Your task
Your job with the data below is to output exactly the lines from the one holding "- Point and" down to the one holding "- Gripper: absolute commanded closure", both included, and no others.

Supplied information
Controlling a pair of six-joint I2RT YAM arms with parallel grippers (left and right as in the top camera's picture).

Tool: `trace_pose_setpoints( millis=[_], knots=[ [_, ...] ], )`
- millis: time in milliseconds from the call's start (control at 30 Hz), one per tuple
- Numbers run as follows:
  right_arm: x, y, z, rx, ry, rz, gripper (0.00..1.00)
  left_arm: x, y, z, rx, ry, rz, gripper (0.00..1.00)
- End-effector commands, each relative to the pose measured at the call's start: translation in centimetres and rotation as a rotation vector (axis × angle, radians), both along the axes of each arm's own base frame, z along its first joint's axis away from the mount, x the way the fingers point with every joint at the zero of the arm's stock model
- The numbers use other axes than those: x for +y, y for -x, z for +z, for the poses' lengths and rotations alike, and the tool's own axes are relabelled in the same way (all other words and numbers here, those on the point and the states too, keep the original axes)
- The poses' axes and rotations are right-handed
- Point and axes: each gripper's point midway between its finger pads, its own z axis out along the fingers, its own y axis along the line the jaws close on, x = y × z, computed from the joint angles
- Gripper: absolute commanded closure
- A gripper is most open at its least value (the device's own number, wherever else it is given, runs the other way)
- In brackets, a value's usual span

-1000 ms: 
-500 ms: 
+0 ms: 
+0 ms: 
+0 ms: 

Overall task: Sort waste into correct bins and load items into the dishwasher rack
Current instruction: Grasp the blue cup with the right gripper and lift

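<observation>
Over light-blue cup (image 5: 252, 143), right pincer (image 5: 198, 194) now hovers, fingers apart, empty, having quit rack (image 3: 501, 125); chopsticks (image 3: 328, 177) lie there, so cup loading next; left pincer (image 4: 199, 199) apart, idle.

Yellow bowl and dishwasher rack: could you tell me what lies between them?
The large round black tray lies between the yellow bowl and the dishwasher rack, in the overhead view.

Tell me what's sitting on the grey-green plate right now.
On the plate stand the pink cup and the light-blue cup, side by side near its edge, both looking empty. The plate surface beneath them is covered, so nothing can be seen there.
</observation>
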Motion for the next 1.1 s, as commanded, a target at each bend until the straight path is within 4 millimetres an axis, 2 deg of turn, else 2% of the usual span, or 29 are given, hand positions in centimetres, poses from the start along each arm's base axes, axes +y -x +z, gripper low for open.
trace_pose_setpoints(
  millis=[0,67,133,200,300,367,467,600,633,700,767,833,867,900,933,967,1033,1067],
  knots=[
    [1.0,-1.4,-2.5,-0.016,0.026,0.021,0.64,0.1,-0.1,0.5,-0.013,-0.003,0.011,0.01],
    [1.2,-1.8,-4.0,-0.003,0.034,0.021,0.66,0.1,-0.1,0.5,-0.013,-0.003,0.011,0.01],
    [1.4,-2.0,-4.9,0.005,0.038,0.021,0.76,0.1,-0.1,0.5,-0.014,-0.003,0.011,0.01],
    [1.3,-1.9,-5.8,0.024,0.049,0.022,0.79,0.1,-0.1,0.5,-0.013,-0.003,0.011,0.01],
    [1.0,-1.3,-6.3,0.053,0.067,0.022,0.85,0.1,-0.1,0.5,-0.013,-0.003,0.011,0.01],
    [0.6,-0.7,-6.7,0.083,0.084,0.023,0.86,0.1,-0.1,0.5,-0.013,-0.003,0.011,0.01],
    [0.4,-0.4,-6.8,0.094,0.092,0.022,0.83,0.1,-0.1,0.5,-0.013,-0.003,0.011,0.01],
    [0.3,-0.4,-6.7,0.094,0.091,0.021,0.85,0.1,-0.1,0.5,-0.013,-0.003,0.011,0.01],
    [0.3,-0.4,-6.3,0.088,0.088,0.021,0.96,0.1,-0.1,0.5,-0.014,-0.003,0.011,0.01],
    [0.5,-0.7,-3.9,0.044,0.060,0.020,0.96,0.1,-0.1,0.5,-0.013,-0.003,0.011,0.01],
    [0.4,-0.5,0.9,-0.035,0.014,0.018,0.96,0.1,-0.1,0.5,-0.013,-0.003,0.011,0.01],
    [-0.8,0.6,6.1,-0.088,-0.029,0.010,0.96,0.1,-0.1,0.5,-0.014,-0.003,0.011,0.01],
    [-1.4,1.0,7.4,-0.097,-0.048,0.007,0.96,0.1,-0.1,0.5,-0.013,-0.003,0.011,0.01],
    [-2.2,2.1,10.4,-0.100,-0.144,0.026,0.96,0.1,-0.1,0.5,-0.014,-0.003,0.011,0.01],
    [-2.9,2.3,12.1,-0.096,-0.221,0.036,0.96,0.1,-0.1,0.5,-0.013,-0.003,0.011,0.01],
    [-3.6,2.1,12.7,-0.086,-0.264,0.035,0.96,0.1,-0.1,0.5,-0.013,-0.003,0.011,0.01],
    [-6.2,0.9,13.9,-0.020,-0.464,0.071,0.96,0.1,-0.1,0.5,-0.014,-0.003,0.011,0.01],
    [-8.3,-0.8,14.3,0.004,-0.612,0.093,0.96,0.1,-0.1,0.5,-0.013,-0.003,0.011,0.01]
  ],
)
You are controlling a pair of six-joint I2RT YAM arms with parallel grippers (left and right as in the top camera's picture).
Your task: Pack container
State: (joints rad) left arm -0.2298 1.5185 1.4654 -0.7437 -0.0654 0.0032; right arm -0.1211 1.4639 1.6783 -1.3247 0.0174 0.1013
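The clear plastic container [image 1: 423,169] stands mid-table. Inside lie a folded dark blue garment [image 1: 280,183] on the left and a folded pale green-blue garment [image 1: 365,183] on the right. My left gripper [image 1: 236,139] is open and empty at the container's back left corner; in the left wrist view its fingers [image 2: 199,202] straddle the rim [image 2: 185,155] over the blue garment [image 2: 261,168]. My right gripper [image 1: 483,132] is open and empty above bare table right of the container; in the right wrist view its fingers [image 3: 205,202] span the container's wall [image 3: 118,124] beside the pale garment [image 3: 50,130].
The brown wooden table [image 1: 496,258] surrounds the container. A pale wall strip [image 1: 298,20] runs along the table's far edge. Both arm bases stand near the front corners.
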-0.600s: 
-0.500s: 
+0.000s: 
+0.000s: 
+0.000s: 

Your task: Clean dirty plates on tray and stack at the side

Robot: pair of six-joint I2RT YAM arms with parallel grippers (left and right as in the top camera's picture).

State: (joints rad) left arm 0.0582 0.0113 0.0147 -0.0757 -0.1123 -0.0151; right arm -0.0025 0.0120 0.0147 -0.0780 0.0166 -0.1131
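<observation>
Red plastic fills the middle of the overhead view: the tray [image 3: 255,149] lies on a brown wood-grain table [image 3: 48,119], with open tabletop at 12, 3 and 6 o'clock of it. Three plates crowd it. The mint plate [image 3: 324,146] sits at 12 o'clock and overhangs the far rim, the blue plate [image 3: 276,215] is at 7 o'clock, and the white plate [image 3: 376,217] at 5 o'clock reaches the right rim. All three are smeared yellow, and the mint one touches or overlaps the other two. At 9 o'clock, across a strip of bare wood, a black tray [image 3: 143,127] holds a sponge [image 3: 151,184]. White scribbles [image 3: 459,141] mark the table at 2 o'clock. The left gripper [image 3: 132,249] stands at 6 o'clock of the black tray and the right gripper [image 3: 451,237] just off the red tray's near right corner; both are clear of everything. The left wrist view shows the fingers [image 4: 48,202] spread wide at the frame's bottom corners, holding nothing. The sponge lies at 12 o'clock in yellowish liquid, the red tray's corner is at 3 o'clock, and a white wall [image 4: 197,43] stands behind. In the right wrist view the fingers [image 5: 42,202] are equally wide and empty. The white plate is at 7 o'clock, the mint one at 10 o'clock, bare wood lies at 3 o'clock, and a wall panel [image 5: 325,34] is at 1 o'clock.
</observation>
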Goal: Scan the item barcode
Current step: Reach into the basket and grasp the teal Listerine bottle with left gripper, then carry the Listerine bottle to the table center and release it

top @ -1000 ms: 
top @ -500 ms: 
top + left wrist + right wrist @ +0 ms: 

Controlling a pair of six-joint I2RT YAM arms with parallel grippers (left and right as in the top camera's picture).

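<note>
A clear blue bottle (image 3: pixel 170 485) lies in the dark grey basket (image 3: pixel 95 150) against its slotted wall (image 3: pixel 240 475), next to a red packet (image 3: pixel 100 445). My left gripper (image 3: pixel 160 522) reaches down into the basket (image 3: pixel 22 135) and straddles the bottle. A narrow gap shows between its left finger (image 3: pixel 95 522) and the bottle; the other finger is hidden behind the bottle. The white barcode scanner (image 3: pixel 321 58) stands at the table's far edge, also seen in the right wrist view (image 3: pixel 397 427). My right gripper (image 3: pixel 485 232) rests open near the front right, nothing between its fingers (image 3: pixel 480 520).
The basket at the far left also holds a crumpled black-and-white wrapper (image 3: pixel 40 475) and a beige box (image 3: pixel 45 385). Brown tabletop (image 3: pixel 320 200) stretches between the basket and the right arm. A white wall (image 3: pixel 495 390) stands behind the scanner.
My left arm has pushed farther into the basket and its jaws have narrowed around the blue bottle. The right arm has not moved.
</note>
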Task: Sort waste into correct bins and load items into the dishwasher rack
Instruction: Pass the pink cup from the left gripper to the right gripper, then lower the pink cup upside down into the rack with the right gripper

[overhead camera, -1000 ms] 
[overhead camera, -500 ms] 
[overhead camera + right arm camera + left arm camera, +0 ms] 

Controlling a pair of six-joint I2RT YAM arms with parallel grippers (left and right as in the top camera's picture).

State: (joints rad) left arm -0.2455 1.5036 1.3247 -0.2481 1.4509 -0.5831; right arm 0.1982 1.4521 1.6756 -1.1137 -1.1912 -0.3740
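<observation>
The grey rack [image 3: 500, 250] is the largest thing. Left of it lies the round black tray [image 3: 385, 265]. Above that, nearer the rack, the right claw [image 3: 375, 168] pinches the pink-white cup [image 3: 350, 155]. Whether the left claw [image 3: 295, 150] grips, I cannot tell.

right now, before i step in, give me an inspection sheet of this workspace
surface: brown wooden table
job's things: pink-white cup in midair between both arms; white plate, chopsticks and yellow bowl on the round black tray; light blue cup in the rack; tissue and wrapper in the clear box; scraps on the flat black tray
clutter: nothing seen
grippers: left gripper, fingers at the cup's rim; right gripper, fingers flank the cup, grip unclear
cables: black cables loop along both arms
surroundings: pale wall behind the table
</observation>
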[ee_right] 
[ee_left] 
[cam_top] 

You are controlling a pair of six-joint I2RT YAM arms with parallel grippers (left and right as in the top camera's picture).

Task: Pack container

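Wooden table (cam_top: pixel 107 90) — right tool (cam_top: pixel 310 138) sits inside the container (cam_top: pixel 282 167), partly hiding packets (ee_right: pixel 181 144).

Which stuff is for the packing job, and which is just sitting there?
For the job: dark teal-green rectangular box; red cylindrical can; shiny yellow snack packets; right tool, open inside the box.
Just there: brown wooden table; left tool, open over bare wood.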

Exercise result
- Point and axes: each gripper's point midway between its finger pads, its own z axis out along the fingers, its own y axis along the line the jaws close on, x = y × z, computed from the joint angles
- Gripper: absolute commanded closure

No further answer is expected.